Appeared in Brownsville Herarld and Valley Morning Star on September 22, 2013
By Lisa Mitchell-Bennett
I pride myself in being a busy, productive, quick on my feet kind of person. While I appreciate the benefits of yoga, meditation and mindfulness, I don’t usually have the patience, or focus for such slow practices. In college I had a roommate who was really into Thich Nhat Hanh, the Vietnamese Zen Buddhist monk who preaches mindful living. She put yellow post-its all over our shared apartment that said things like “Breathing in I smile at my non-toothache.” And “Breathing out I am a flower.” I have to admit the little signs kind of annoyed me. She had all these rules about slowly chewing food, letting the phone ring 4 times before answering, deep breathing and other such meditative and slowing down practices that I used to snicker and roll my eyes at. She did Yoga every morning while I went running.

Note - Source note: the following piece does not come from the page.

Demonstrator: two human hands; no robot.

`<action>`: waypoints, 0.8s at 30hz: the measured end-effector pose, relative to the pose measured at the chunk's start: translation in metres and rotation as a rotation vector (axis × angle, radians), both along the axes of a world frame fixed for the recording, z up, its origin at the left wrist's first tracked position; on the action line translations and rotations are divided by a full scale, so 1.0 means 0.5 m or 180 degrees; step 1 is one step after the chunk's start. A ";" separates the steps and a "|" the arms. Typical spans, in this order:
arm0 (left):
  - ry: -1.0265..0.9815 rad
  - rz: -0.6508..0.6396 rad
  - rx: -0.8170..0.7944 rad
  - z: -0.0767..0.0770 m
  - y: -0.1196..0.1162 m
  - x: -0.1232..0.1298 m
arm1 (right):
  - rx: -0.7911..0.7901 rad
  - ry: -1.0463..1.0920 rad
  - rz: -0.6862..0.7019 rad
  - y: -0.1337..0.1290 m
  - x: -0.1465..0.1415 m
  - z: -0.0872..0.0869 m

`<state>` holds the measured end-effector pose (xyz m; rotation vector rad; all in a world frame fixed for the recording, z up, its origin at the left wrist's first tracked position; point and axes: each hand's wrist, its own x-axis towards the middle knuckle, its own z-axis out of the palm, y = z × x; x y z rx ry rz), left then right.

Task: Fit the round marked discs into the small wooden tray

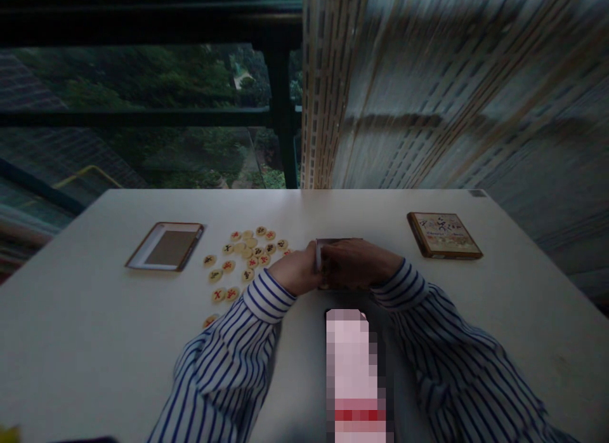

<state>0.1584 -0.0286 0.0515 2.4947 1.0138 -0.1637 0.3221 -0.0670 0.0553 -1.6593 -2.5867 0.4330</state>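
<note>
L hand (pixel 299 270) bent, touching L side of small dark rectangular box (pixel 325 254); R hand (pixel 365 263) bent over it. Fingers hidden, can't tell grips. Box R of round cream pcs w/ red/blk chars (pixel 228 266).

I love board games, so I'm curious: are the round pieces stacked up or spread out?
Spread out: the round pieces lie scattered on the white table, mostly left of the left hand, some bunched together.
</note>
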 end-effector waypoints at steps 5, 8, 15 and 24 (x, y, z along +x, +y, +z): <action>-0.0156 0.0167 0.0034 0.023 0.017 -0.022 | -0.0028 -0.0227 0.0230 0.000 0.017 0.024; -0.0254 0.0295 0.0019 0.034 0.031 -0.037 | -0.0026 -0.0421 0.0169 -0.001 0.026 0.034; -0.0831 0.0784 0.0249 0.060 0.047 -0.066 | 0.0207 -0.0445 0.0133 -0.006 0.033 0.050; -0.1601 0.1130 0.0342 0.090 0.045 -0.102 | 0.0415 -0.0537 -0.0031 -0.015 0.043 0.074</action>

We got along just fine, but I definitely saw myself as the fast-moving, adventurous, get things done kind of girl, and she was the solemn, reflective, slower-moving one.
But then life got faster and faster and by necessity I needed to jump off the treadmill from time to time and slow down. You know, like the Simon and Garfunkel song, “Slow down, you move too fast. You gotta make the morning last.” So I finally came around to yoga and deep breathing. The pace of our lives can get out of control. As a mother of three busy kids with a demanding career, I often feel like getting through the busy week is an endurance run, if not a race and eating is just something I do like a race car at a pit stop, almost frantic. These are times when my commitment to healthy food choices and exercise is thrown out the window. It’s also when breathing becomes more anxious and shallow and the mindless eating intensifies. It’s easy to lose all sense of awareness about what we are eating and shove it in our faces like the Cookie Monster.
Dr. Cheung, a professor at the Harvard School of Public Health, has studied the health benefits of mindful eating. “The rhythm of life is becoming faster and faster, so we really don’t have the same awareness and the same ability to check into ourselves.”
Jennifer Mota, 31, experienced the benefits of mindful eating at a recent Yoga training in Brownsville. “I never really thought about my food. In the class we were told to hold a tangerine in our hands and observe it silently for 10 minutes. I touched its smooth surface, soaked in the bright color, smelled the sweet skin and contemplated the rough hands of the farm worker who picked it in Florida, the trucker who loaded and drove it to my local grocery store, and the grocer who unpacked it and put it on display. So many lives connected by the little tangerine. It made me so grateful for this gift from nature that nourishes my body, provides me with vitamins and tastes delicious. I savored each bite of that tangerine like never before!”
Research by Cheung and others is also showing that mindful eating practice is beneficial to your health, and can reduce caloric intake, which is not a bad thing for most of us.
What is mindful eating? Here are some of the principles:
- Choose to eat food that is both pleasing to you and nourishing.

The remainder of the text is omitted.